Registro por Rodolfo de Mattiels
M/ex/a/Mortem: Nuestras otras pesadas cargas (II) 11/2014
Al artista comúnmente se le cuestiona acerca de su trabajo con relación a problemáticas sociales y políticas. Se le llega a exigir un compromiso con el pueblo, concientizarlo y hasta educarlo. Este lastre ideológico se le puede localizar en la tradición de la gráfica mexicana y más anteriormente en el proyecto muralista/revolucionario que emprendió el Estado priista en los años 30s y aún antes esta idea se le puede rastrear en la producción de arte sacro del siglo XVI en México este arte en mucho creado para educar a las masas analfabetas en el dogma católico. Como artistas muchas veces se nos solicita recrear las utopías y fantasías frustradas de generaciones pasadas, hacer mimesis del mito social prometido para perpetuar la fe.
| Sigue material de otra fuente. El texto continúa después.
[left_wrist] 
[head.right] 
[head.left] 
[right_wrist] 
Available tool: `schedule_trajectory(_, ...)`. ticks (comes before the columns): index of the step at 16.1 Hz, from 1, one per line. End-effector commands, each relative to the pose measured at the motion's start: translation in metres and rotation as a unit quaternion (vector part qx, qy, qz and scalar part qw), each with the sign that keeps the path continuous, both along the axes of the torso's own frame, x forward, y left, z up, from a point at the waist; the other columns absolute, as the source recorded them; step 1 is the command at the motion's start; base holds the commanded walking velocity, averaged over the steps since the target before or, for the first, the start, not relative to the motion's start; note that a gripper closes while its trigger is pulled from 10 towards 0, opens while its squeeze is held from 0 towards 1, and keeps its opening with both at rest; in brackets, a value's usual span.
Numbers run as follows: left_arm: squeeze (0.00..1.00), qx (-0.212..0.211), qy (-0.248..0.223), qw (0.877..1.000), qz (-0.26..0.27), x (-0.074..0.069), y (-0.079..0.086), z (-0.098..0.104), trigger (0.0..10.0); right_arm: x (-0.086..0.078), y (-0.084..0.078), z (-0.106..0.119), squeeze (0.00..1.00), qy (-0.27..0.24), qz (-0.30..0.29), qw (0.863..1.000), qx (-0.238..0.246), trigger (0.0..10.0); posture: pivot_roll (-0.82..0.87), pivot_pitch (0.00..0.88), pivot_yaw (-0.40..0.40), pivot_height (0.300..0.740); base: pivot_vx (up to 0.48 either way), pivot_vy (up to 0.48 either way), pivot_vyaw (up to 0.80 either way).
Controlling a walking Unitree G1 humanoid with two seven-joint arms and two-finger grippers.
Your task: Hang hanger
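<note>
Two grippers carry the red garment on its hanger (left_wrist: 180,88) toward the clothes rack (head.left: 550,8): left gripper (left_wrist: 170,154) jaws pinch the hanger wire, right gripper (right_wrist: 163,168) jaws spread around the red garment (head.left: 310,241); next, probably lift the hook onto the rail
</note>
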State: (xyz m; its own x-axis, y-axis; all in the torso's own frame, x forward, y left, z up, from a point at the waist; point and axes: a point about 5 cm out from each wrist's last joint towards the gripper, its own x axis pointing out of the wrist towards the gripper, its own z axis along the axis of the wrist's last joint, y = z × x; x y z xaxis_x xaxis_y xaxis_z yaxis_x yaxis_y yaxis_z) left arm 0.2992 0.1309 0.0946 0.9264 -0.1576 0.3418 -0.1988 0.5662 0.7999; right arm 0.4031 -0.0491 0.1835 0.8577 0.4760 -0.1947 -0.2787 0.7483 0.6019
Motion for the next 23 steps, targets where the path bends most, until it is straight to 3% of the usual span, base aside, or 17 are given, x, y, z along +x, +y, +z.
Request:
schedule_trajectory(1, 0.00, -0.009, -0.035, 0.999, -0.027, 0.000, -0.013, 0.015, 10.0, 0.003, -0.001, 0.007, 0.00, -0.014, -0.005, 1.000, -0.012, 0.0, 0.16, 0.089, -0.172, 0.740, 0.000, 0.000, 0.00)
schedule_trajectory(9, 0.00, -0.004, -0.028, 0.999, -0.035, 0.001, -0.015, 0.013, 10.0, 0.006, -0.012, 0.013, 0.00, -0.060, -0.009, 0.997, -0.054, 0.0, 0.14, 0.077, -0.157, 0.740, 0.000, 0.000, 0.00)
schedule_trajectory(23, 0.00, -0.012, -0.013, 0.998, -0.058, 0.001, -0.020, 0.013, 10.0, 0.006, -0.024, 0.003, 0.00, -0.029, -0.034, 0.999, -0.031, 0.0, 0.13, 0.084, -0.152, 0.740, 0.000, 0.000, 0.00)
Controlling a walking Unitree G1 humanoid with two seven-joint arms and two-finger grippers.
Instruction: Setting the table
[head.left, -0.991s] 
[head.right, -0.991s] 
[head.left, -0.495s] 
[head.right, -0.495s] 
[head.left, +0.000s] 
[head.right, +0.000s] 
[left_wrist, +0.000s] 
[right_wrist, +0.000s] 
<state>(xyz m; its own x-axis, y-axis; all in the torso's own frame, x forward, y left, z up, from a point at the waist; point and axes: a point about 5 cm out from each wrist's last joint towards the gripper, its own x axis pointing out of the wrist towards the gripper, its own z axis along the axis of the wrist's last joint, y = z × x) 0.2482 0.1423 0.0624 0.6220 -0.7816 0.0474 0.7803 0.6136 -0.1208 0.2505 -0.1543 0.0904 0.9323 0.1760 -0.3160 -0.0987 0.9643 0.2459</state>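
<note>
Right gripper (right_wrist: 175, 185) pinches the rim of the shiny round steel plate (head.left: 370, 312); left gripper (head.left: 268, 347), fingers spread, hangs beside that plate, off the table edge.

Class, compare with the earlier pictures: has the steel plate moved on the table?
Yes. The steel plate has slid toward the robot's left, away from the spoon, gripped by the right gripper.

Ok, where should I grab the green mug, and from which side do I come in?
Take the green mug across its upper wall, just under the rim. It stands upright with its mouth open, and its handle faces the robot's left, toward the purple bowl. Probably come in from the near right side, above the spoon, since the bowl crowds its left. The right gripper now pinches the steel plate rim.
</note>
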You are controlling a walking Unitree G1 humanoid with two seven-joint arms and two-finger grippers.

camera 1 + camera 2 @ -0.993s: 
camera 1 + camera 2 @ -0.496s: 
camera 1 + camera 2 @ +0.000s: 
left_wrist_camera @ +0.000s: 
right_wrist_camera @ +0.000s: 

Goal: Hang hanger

Asimismo existe una creencia acerca del genio creador en el arte como si el artista fuera un ente divino casi espiritual y su misión fuera anunciar de este un mundo mejor. Esto rara vez se el exige a otro tipo de trabajadores. Pues bien el artista como cualquier otrx individuo/trabajador tiene derecho a no participar de estas practicas e incluso criticarlas. El artista puede hablar por si mismo y expresarse sin necesidad de un ‘pueblo’ al que educar ni una proyecto que dirigía su energía a un fin particular fuera de si mismo.